Task statement> Reproduce the data exactly as it stands.

Supplied data>
_____

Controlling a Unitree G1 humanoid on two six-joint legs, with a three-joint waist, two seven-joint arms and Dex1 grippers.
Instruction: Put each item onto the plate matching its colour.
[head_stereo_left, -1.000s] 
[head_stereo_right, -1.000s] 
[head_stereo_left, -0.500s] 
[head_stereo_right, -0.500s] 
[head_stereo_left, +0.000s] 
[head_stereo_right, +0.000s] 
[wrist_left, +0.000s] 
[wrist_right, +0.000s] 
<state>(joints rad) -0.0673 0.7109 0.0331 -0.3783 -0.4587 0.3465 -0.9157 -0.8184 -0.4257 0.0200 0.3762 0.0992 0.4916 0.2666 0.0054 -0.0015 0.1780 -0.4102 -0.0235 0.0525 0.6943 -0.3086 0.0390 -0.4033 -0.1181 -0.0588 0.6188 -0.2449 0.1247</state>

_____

Exercise answer>
Controlling a Unitree G1 humanoid on two six-joint legs, with a three-joint waist, two seven-joint arms and Dex1 grippers.
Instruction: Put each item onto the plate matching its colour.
[head_stereo_left, -1.000s] 
[head_stereo_right, -1.000s] 
[head_stereo_left, -0.500s] 
[head_stereo_right, -0.500s] 
[head_stereo_left, +0.000s] 
[head_stereo_right, +0.000s] 
[wrist_left, +0.000s] 
[wrist_right, +0.000s] 
<state>(joints rad) -0.0673 0.7109 0.0331 -0.3783 -0.4587 0.3465 -0.9157 -0.8184 -0.4257 0.0200 0.3762 0.0992 0.4916 0.2666 0.0054 -0.0015 0.1780 -0.4102 -0.0235 0.0525 0.6943 -0.3086 0.0390 -0.4033 -0.1181 -0.0588 0.6188 -0.2449 0.1247</state>

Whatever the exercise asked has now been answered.